About this exercise: The full listing, written out exactly and without images, is the expected result.

Information provided:
:::
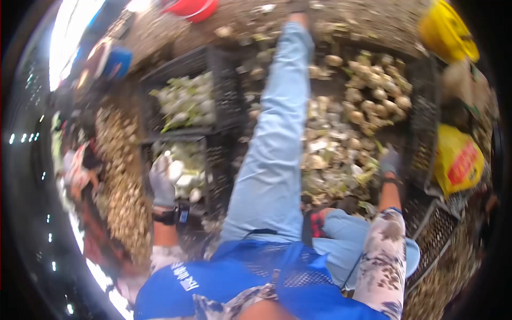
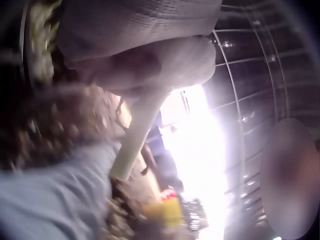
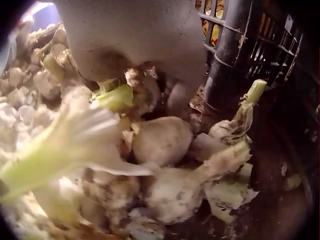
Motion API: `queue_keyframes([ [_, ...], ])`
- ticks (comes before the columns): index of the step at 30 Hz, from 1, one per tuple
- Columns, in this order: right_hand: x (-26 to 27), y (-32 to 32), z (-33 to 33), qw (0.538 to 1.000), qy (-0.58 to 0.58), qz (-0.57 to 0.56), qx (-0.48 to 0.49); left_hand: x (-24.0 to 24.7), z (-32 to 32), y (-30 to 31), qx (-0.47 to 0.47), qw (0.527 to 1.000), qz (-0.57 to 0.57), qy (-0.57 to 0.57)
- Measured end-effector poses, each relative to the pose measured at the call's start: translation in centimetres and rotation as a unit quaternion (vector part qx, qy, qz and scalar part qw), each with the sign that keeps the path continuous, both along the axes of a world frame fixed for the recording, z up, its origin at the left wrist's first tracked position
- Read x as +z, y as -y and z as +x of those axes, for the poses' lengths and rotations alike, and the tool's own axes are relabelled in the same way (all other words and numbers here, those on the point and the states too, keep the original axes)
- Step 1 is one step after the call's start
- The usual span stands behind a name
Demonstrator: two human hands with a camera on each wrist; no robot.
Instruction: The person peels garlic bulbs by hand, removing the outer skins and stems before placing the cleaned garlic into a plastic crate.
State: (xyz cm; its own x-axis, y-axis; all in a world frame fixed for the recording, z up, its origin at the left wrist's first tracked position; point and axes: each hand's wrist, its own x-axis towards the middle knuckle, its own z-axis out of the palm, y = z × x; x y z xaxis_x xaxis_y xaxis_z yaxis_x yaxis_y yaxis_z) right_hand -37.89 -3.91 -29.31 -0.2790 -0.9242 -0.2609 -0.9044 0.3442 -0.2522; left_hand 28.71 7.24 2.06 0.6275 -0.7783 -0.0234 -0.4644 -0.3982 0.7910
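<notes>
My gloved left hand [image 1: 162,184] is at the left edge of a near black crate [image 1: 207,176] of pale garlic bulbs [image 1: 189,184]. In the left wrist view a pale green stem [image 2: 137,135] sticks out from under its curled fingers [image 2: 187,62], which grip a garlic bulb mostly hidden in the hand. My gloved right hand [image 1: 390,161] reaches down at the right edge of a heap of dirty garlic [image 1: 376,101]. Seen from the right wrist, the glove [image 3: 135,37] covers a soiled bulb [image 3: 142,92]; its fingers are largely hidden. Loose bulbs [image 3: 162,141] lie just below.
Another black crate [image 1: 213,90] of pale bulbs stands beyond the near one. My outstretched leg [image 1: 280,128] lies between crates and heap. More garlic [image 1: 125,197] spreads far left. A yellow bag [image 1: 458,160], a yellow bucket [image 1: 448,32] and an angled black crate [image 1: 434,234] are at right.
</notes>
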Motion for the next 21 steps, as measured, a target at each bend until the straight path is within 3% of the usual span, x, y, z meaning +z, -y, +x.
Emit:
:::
Solution:
Motion API: `queue_keyframes([ [_, ...], ])`
- ticks (comes before the columns): index of the step at 30 Hz, from 1, one per tuple
- Columns, in this order: right_hand: x (-26 to 27), y (-32 to 32), z (-33 to 33), qw (0.538 to 1.000), qy (-0.58 to 0.58), qz (-0.57 to 0.56), qx (-0.48 to 0.49); left_hand: x (-24.0 to 24.7), z (-32 to 32), y (-30 to 31), qx (-0.47 to 0.47), qw (0.527 to 1.000), qz (-0.57 to 0.57), qy (-0.57 to 0.57)
- Measured end-effector poses, each relative to the pose measured at the call's start: translation in centimetres and rotation as a unit quaternion (vector part qx, qy, qz and scalar part qw), each with the sign that keeps the path continuous, both along the axes of a world frame fixed for the recording, z up, its origin at the left wrist's first tracked position
- Read x as +z, y as -y and z as +x of those axes, for the poses' lengths and rotations alike, and the tool's own axes are relabelled in the same way (all other words and numbers here, those on the point and the states too, keep the original axes)
- Step 1 is one step after the call's start
- The usual span stands behind a name
Demonstrator: two human hands with a camera on each wrist; no robot.
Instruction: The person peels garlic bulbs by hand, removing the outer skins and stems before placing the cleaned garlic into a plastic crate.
State: (xyz cm; its own x-axis, y-axis; all in a world frame fixed for the recording, z up, its origin at the left wrist's first tracked position; point and axes: each hand's wrist, its own x-axis towards the middle knuckle, its own z-axis out of the palm, y = z × x; x y z xaxis_x xaxis_y xaxis_z yaxis_x yaxis_y yaxis_z) right_hand -37.89 -3.91 -29.31 -0.2790 -0.9242 -0.2609 -0.9044 0.3442 -0.2522; left_hand 28.71 7.24 2.06 0.6275 -0.7783 -0.0234 -0.4644 -0.3982 0.7910
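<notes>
My gloved left hand [image 1: 162,184] is at the left edge of a near black crate [image 1: 207,176] of pale garlic bulbs [image 1: 189,184]. In the left wrist view a pale green stem [image 2: 137,135] sticks out from under its curled fingers [image 2: 187,62], which grip a garlic bulb mostly hidden in the hand. My gloved right hand [image 1: 390,161] reaches down at the right edge of a heap of dirty garlic [image 1: 376,101]. Seen from the right wrist, the glove [image 3: 135,37] covers a soiled bulb [image 3: 142,92]; its fingers are largely hidden. Loose bulbs [image 3: 162,141] lie just below.
Another black crate [image 1: 213,90] of pale bulbs stands beyond the near one. My outstretched leg [image 1: 280,128] lies between crates and heap. More garlic [image 1: 125,197] spreads far left. A yellow bag [image 1: 458,160], a yellow bucket [image 1: 448,32] and an angled black crate [image 1: 434,234] are at right.
</notes>
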Motion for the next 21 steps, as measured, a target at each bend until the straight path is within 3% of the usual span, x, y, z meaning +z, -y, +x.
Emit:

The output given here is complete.